Regarding income taxes, Hutchinson said reducing the top individual income tax rate to 4.9% for new residents in Arkansas for five years would help recruit talent for the state's growing tech industry and manufacturing from large urban areas while also attracting retirees to the state. The next aim would be reducing the state's top rate to 4.9% for the others over a five-year period.

His proposal estimates that reducing the top rate to 4.9% for new residents would reduce state tax revenue by $1.5 million in fiscal 2022 and $4.6 million in fiscal 2023. These estimates are based on 9,000 new residents moving to Arkansas annually, Collins said.

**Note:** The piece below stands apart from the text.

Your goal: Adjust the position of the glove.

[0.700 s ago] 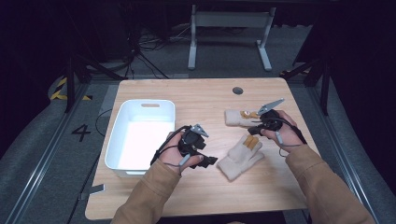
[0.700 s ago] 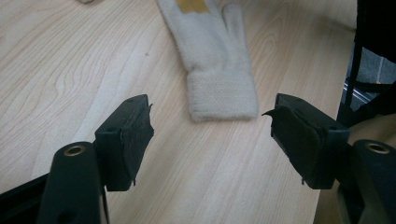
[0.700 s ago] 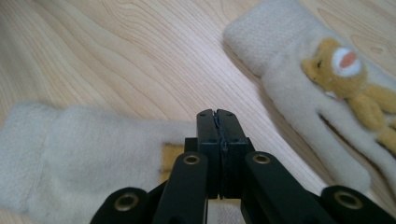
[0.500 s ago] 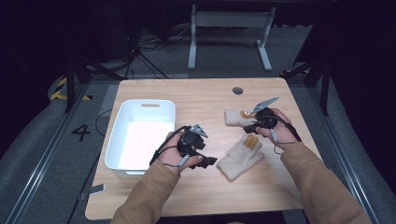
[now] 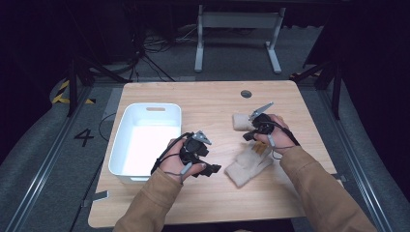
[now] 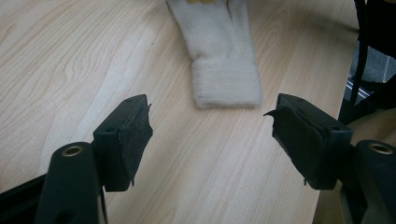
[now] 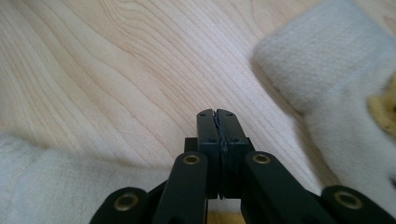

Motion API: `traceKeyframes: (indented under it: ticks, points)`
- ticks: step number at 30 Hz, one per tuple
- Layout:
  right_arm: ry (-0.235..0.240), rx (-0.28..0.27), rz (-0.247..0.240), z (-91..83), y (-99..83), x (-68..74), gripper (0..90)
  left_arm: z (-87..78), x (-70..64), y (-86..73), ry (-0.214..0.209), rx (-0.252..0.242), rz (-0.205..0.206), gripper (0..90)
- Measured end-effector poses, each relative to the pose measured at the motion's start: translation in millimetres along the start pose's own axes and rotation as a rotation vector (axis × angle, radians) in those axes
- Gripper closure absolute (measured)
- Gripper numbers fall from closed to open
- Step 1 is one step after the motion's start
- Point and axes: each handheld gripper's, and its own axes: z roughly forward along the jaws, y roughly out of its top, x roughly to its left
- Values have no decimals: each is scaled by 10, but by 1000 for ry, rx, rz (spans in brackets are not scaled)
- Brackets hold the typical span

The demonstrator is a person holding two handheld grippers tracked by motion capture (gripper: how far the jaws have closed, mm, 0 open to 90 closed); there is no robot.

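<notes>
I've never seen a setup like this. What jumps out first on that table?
Two cream knitted gloves catch the eye on the wooden table: the near glove lies flat before the right forearm, the far glove by the right tongs, whose jaws are pressed together with nothing between them. The left tongs gape wide toward the near glove's cuff, and a white bin sits at the table's left.

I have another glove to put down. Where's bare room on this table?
Free: the far edge of the table behind the white bin, and the near strip before both gloves. Crowded: between the left gripper and right gripper.
</notes>
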Motion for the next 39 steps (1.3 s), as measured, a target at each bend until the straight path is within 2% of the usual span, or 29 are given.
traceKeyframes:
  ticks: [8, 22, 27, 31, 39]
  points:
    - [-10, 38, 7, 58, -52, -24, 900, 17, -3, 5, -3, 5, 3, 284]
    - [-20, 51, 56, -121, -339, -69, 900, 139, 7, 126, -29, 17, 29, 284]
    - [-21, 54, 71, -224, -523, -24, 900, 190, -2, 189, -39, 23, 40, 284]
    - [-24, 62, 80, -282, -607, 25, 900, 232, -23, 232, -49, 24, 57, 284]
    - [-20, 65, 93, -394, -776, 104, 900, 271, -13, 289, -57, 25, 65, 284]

State Rep. Lane Jean, R-Magnolia, said he didn't like reducing the income taxes of new residents, and that he hadn't talked to many members who liked the plan.

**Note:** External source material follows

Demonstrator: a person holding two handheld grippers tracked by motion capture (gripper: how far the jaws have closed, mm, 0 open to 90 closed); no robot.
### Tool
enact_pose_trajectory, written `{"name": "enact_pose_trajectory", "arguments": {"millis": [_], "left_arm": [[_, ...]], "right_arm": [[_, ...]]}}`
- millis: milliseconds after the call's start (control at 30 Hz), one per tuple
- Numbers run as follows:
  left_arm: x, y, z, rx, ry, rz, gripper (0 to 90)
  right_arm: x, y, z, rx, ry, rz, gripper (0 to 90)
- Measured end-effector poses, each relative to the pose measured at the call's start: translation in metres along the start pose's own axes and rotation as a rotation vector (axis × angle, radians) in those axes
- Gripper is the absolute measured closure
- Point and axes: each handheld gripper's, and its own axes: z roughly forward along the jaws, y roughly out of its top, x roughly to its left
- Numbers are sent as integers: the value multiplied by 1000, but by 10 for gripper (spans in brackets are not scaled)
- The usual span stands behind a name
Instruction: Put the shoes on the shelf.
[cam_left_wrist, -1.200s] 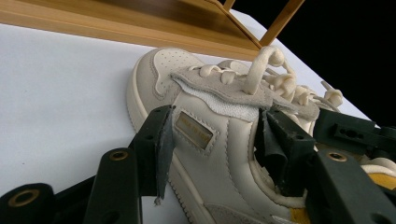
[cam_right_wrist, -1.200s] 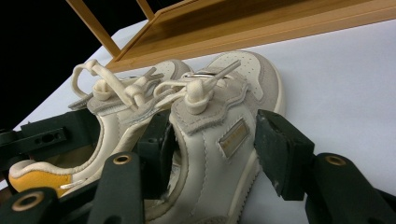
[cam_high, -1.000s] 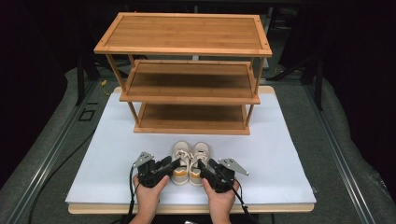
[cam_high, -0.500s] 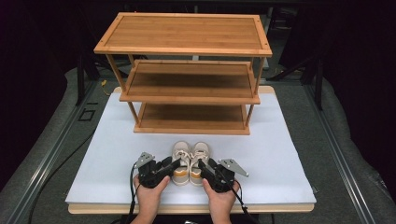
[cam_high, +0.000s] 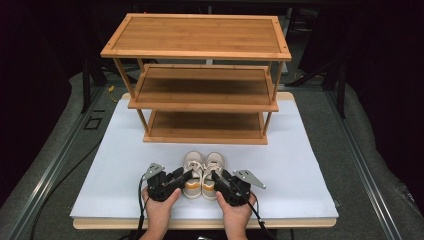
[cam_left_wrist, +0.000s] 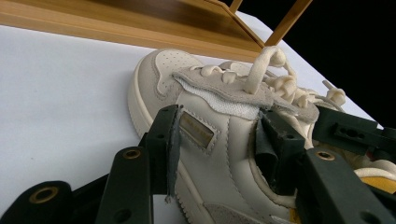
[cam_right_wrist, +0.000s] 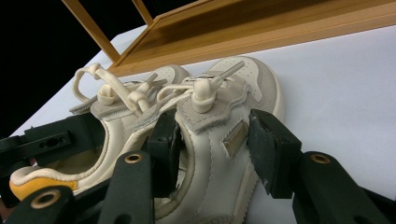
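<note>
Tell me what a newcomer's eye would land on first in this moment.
Probably the three-tier wooden rack, standing at the far side of the white table. Next, the pair of cream shoes side by side in front of it, toes toward the rack. The left gripper and right gripper each straddle one shoe from the near side, fingers against its sides.

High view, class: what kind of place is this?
Probably a staged recording bench, not a home: a white board set before dark drapes, holding just a bamboo shoe rack and one pair of small sneakers.
</note>
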Motion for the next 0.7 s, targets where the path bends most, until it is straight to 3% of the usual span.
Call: {"name": "enact_pose_trajectory", "arguments": {"millis": [67, 100, 167, 200, 233, 267, 367, 400, 567, 700], "left_arm": [[0, 1, 0, -5, -1, 0, 537], [-1, 2, -1, -6, 0, 0, 537], [-2, 4, -2, -8, 0, 3, 537], [-3, 5, -2, -8, 1, 3, 537], [-3, 7, -3, -9, 1, 5, 537], [-4, 8, -3, -13, 0, 5, 537], [-5, 12, -5, -19, -2, 1, 537], [-6, 14, -6, -20, -3, 3, 536], [-8, 21, -9, -19, -5, 7, 536], [-11, 28, -12, -35, -15, 2, 536]], "right_arm": [[1, 2, -1, 9, 9, -4, 549], [2, 3, -1, 4, -10, -9, 549], [2, 6, -2, 7, 11, -14, 547], [4, 7, -1, -5, -14, -17, 547], [4, 8, -2, 5, 16, -17, 547], [5, 9, -2, -6, -14, -19, 546], [8, 13, -3, -10, -17, -27, 545], [8, 15, -4, -15, 1, -29, 545], [12, 21, -7, -19, -8, -39, 544], [14, 28, -10, -25, 10, -38, 542]]}}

"I think that's got serious trouble," he said.

"How do you go back to your district and people been working 30, 40, 50 years and you have got a newcomer in and they get a better rate than they get? That just doesn't make sense," said Jean, a co-chairman of the Joint Budget Committee.

Senate Democratic leader Keith Ingram of West Memphis expressed a similar sentiment.

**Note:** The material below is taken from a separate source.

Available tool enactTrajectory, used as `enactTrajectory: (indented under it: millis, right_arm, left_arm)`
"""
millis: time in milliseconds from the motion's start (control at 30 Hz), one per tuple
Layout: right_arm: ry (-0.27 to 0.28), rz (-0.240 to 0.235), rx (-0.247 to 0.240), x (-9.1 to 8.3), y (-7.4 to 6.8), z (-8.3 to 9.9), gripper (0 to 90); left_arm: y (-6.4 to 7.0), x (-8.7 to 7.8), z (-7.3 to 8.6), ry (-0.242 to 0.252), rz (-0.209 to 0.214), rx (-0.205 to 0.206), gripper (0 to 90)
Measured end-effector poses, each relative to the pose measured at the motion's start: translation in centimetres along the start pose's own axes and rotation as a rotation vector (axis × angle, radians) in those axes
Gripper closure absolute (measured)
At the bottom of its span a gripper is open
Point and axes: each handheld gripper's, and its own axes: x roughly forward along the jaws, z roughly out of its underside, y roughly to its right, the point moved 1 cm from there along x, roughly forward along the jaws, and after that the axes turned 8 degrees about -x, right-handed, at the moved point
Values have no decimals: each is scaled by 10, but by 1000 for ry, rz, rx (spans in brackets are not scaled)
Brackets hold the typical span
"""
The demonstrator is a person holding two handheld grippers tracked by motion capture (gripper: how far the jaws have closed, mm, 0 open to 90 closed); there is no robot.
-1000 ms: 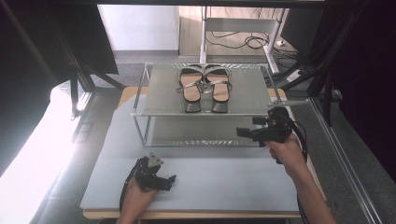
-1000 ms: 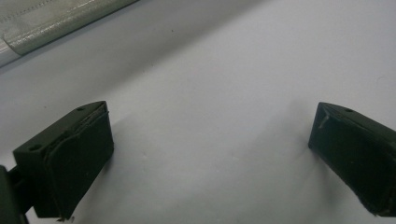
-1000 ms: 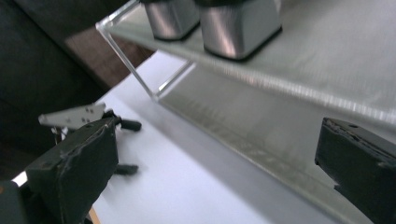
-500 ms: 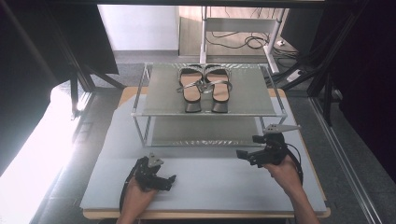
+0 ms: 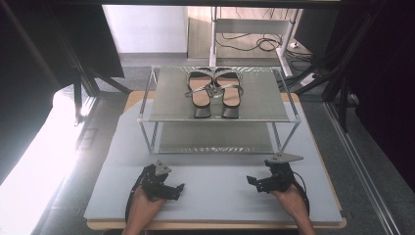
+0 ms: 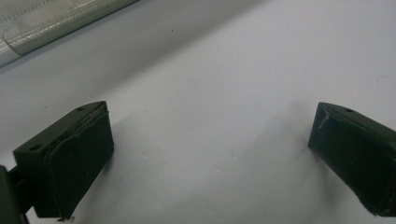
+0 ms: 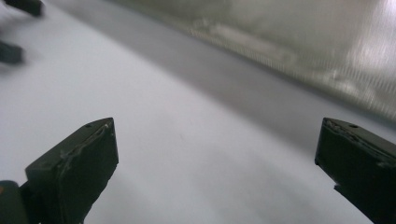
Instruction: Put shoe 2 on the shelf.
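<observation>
Both grippers, left gripper (image 5: 169, 188) and right gripper (image 5: 258, 182), are resting jaws wide and empty on the grey mat (image 5: 215, 196). Sandals (image 5: 214, 91) are sitting at twelve o'clock on the rack (image 5: 161, 100); any next reach is best approached level, avoiding the frame.

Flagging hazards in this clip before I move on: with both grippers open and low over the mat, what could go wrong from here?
1. The sandals sit close side by side on the rack's top shelf; a reach for one may nudge the other, perhaps toward the front edge.
2. The rack looks light, with thin legs; a gripper coming up from the mat could knock the frame and shift it.
3. The right gripper trails a cable; it might snag the nearby rack corner.
</observation>
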Motion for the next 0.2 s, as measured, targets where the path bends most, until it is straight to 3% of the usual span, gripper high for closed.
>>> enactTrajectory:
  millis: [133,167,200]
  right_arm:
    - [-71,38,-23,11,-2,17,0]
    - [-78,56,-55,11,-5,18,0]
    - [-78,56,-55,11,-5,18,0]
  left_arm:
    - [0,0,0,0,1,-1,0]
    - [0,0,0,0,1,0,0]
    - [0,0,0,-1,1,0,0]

"I have got to talk to the governor [about that proposal] because I am trying to figure out how I go home and tell my people that have lived here and paid income taxes for many years that 'Hey, we are going to give some new folks that are going to move here a break on the income tax.'

"I applaud the thought of trying to get the income tax down over a number of years down to that 4.9% level, [but] I just don't want to get trapped into the idea of thinking that all of our services that we provide are fully funded because they are not."

A Finance Department revenue impact projects that a tax rate reduction from 5.9% to 4.9% over a five-year period, beginning in 2023, would cause an overall reduction in state general revenue of $275.6 million a year when fully implemented, said Scott Hardin, a spokesman for the department.

'CLIFF ADJUSTMENT'

On Tuesday, Hutchinson also proposed an individual income tax table "cliff adjustment" that is projected by state officials to reduce state tax revenue by $2.75 million in fiscal 2022 and $5.5 million in fiscal 2023.

Collins said the state has low, middle and high income tax tables, and "in order not to have a funky situation where your income goes up, but your disposable income goes down, we have a cliff adjustment."

"This cliff adjustment amount basically smooths the stair stepping from the low-income tax table to the middle- income tax table and from the middle-income tax table to the high-income tax table," he said.

Hutchinson recommended income tax cuts for low- and moderate-income people that would reduce tax revenue by $25 million in fiscal 2022 and $50 million in fiscal 2023.

Rather than creating a state earned income tax cut for low- and middle-income people, Jean said he would "rather us do some type of income tax cut for the middle income or the lower, or go ahead and whittle some more off the top" individual income tax rate.

Jett said the governor's plan to provide $50 million a year in income tax cuts to low- and moderate-income people is "really not enough." He said he plans to introduce legislation to eliminate the state's low-income tax table to provide about $80 million a year in income tax relief.

Ingram said creating a state earned income tax credit is a proven way to put money in the pockets of low- and moderate-income residents, and he touted Jett's proposal.

Hutchinson also proposed transferring $4.1 million of the unallocated surplus to the state's Medicaid trust fund in fiscal 2022.

Budget Director Jake Bleed said the state's soft drink tax is earmarked for the state's Medicaid trust fund. The governor proposed the transfer of $4.1 million of the surplus funds to that trust fund in order to offset the loss of $4.1 million from the beginning of a phased-in elimination of the state's soda tax, he said.

The soft drink tax raises about $39.4 million a year in tax revenue, according to the Finance Department.